Eva Neymann unternimmt in „When Lightning Flashes over the Sea“ eine dokumentarische Reise durch das von Krieg und Zerstörung gezeichnete Odessa. Sie fängt die Lebenswelten der Menschen sowie deren Ängste und Hoffnungen ein und lässt ausgewählte Bewohner zu Wort kommen. Dabei entsteht eine genau beobachtete, angenehm zurückhaltende und visuell vielseitige Mixtur aus Stadt- und Personenporträt in Ausnahmezeiten.
Über den Film
Originaltitel
When Lightning Flashes Over the Sea
Deutscher Titel
When Lightning Flashes Over the Sea
Produktionsland
DEU,UKR
Filmdauer
124 min
Produktionsjahr
2025
Regisseur
Neymann, Eva
Verleih
déjà-vu film
Starttermin
20.11.2025
Die deutsch-ukrainische Regisseurin Eva Neymann zeichnet mit „When Lightning Flashes Over the Sea“ den Alltag im kriegszerstörten Odessa nach. Die am Schwarzen Meer gelegene Metropole zählt kulturell und architektonisch zu den wichtigsten und schönsten Städten der Ukraine, vermutlich sogar in ganz Osteuropa. Im brutalen Angriffskrieg Russlands gegen die Ukraine erfuhr die Hafenstadt mediale Dauerpräsenz – und ist ein Beleg dafür, dass Putin mit der Zerstörung zentraler Kulturgüter und Welterbestätten die ukrainische Identität auslöschen will. Neymann zeigt Menschen inmitten dieser traumatischen Zeit in ihren Wohnungen, auf den Straßen und am Meer. Sie erzählen von ihrer Trauer und Verzweiflung, aber auch von Hoffnung und Augenblicken flüchtiger Glücksmomente.
Neymann, die bislang alle ihre Filme, egal ob Dokumentar- oder Spielfilm, in Odessa gedreht hat, wählt eine sehr intime Art der Umsetzung und Erzählung. Sie und ihr Kameramann Saša Orešković lassen allein die Bilder für sich sprechen. Die Stimmungen, Eindrücke und Informationsvermittlung ergeben sich folglich rein aus der – stillen – Beobachtung heraus. Dieser zurückhaltende, von Einfühlsamkeit geprägte Ansatz kommt ohne Kommentare aus dem Off oder Texteinblendungen aus.

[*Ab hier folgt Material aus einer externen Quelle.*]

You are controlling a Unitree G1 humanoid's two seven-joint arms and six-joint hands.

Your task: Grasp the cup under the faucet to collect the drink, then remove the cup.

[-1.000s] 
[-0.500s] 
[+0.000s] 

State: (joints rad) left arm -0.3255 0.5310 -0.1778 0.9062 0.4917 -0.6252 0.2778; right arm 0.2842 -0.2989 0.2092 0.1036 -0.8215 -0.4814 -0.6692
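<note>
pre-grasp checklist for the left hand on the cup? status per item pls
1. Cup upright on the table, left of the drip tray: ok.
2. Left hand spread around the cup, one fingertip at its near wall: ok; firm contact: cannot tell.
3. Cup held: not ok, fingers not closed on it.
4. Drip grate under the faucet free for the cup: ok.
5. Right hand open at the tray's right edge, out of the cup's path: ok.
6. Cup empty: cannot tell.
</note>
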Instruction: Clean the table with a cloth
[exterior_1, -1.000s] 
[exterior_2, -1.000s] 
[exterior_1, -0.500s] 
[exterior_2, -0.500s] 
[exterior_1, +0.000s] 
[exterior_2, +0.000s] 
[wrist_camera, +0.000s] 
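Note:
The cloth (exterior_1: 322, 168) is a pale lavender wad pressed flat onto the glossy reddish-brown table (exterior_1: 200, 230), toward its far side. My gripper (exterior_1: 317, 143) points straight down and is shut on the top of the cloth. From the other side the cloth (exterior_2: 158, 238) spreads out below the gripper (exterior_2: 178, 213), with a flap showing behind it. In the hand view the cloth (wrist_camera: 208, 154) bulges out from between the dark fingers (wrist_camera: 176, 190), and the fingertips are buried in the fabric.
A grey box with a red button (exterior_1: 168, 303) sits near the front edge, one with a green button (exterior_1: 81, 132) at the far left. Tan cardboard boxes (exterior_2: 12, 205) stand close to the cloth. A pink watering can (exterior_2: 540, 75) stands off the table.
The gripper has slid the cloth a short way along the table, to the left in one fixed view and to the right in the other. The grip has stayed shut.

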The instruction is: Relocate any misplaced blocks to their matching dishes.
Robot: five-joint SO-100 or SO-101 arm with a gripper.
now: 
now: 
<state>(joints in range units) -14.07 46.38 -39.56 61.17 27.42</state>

Das Besondere an „When Lightning Flashes Over the Sea“ ist der gelungene Mix aus Personen- und Stadtporträt. Einerseits sind da immer wieder dieselben Personen, denen wir im Laufe der über zwei Stunden Laufzeit begegnen und näherkommen. Da ist eine namenlose Frau, verwitwet, die sich um die vielen Katzen, die das Straßenbild Odessas prägen, kümmert. Oder der zehnjährige Junge, der allein die Gassen der Stadt durchstreift und sich bisweilen in Tagträumen von einer besseren Zukunft verliert. Und dann gibt es da noch eine weitere Bewohnerin, die Neymann und Orešković mit statischer Kamera etwa zehn Minuten am Stück beim Kochen und Hantieren in ihrer Küche beobachten. Zwischendurch telefoniert sie, dann schneidet sie Gemüse und immer wieder berichtet sie beiläufig von den erlittenen Traumata – und der großen Angst, ihren im Krieg kämpfenden Sohn zu verlieren.
Und auf der anderen Seite porträtiert Neymann eine durch die Drohnen- und Raketenangriffe „versehrte Stadt“, deren historisches Zentrum, darunter die weltbekannte Verklärungskathedrale, stark zerstört ist. Aber der Film zeigt gleichsam intakte, mal bekannte, mal weniger bekannte Gebäude, Orte und Sehenswürdigkeiten, bisweilen nur kurz im Bild oder als Hintergrundkulisse, wenn die Kamera mal wieder einem der Bewohner durch die Stadt folgt.
Erwähnenswert ist die wohl überlegte, ausgewogene Ästhetik des Films: Orešković baut ganz auf die visuelle Kraft seiner Bilder. Das fein austarierte Spiel aus Licht und Schatten etwa und die vielen Perspektivwechsel erzeugen Abwechslung sowie Atmosphäre. Und so verbleibt am Ende ein stimmungsvolles, hochgradig sensibel umgesetztes Kaleidoskop aus Alltagbeobachtungen, ausführlichen Schilderungen und Momentaufnahmen. Ein Film, der das Zusammenleben der unterschiedlichen Bewohner dokumentiert, aber auch das Zusammenleben von Mensch und Tier (in Odessa leben über 70.000 Straßenhunde und tausende Straßenkatzen) eindrucksvoll einfängt.